Курчавкин по-петушиному выпятил грудь, пригладил пальцем свои желто-сивые усы, разлетевшиеся на две стороны под остреньким носом, весело подмигнул:

— О всяком случае, Анфуска влюбилась в меня до жизни конца, как в прынца! «Хочу его замуж к себе, и вся недолга!» Ее уж и так, и сяк, а девка — никак. Ну, я и пошел к ним, значит, в приемыши, вот беда!

— А что за беда?

— А то и беда. Не столько тятя ее, сколько мамонька Христодула Андроньевна, ух как лиха да жадна была! Анфуска-то вся в нее! Вон по радио разъясняют, что нету в характерах человека вовек неизменных генов. У других оно, может, и нет. А Христодулин ген — обязательно есть! От этого неизменного гена вся бабка моя зависит! Он ей во всем повеленье дает: «это — примай, а то — отвергай». Значит, примай — какое тебе повыгоднее да лучше, а отвергай — с которым колхозу будет милей!

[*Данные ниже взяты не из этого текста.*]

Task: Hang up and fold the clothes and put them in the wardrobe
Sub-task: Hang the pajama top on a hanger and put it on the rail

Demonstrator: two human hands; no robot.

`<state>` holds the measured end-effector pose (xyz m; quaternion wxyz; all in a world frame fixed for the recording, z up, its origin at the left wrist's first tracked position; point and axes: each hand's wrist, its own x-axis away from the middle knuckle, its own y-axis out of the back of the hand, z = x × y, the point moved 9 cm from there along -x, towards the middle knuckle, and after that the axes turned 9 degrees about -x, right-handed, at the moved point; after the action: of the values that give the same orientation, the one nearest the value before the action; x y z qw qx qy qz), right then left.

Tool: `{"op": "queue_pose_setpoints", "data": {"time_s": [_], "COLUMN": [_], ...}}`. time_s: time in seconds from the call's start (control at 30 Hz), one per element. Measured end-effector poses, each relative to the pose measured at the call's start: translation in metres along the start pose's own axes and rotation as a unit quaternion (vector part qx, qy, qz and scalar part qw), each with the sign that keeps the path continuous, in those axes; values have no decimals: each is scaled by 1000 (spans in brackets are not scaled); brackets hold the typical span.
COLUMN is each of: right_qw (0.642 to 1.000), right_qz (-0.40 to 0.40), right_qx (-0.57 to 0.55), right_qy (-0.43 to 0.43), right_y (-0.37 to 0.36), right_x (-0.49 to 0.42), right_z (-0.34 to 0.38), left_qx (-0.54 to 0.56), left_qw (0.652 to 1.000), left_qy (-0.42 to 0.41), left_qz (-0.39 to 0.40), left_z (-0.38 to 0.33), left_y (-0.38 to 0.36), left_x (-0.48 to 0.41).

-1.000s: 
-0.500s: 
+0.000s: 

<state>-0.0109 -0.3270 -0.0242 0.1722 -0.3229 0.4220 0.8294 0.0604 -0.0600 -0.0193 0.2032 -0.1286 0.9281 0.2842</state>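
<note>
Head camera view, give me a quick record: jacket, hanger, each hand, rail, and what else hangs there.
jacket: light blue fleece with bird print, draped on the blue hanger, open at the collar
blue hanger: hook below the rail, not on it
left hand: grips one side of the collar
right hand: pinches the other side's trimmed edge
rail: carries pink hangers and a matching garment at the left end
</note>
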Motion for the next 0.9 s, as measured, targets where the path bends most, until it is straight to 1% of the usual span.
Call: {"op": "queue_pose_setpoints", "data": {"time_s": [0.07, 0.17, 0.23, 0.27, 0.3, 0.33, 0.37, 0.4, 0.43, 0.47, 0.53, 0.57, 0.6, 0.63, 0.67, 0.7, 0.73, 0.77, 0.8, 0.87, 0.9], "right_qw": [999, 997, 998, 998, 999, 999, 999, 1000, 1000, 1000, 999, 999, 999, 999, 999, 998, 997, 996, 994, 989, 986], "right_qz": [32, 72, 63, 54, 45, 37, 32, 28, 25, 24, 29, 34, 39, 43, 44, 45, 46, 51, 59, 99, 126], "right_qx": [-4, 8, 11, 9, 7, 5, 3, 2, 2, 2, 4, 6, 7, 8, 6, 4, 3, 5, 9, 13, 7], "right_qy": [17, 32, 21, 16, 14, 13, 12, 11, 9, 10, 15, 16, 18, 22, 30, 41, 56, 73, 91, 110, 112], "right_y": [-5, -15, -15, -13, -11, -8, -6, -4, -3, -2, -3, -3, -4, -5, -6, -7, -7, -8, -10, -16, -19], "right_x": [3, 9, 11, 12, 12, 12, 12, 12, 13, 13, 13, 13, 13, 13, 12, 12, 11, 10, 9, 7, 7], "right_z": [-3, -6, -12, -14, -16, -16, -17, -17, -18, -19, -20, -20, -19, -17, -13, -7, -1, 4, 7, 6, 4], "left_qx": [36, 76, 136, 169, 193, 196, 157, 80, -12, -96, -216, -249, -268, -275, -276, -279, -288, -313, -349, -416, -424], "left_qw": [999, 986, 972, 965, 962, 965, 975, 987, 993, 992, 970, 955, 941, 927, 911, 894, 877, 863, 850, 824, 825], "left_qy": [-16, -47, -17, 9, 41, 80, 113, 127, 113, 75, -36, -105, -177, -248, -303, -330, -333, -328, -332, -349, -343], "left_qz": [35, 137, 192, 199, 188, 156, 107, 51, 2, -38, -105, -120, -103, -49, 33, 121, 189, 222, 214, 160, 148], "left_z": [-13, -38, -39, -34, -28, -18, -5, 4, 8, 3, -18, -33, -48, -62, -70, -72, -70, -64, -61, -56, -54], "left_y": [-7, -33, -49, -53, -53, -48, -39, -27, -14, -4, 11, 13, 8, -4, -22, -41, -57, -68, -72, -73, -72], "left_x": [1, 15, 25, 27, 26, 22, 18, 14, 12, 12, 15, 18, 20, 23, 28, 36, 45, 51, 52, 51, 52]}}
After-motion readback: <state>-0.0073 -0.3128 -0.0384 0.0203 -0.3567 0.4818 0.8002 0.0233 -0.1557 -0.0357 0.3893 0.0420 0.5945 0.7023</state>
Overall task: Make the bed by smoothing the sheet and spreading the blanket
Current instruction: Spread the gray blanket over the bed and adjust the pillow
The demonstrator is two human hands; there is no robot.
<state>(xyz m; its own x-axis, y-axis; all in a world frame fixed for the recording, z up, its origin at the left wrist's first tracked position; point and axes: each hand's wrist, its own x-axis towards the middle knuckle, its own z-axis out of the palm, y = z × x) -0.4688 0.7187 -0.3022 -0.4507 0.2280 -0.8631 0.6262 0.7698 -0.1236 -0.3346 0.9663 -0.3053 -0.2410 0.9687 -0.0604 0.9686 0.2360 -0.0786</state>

Старик покачал головой, невесело усмехнулся:

— Ген ее матушки Христодулы, он ведь чуть и в меня не влез. Да я от него, слава богу, вовремя зачурался.

Варвара Сергевна с мягким упреком сказала:

— Чудно у вас что-то с Анфусой дело идет!

— И знамо, чудно! — немедленно согласился Курчавкин. — Скажу тебе правду, Варвара Сергевна, не осуди: нет-нет а я, понимаешь, нарочно того «Христодулкина гена», который сидит в Анфуске, дразнить начинаю. Б другой бы раз и промолчать. Верней того: агитацию повести бы на воспитание Анфуски. А я как вспомню худущую да клювастую, как ворона, мамоньку Христодулу, так грудь мою сразу и сдавит обида от всяких былых попреков да осложнений! Тут я и выкину что-нибудь почудачистей да позлее: пущай, мол, тот ген в Анфуске поегозит, покорючится, как гадюка на вилах.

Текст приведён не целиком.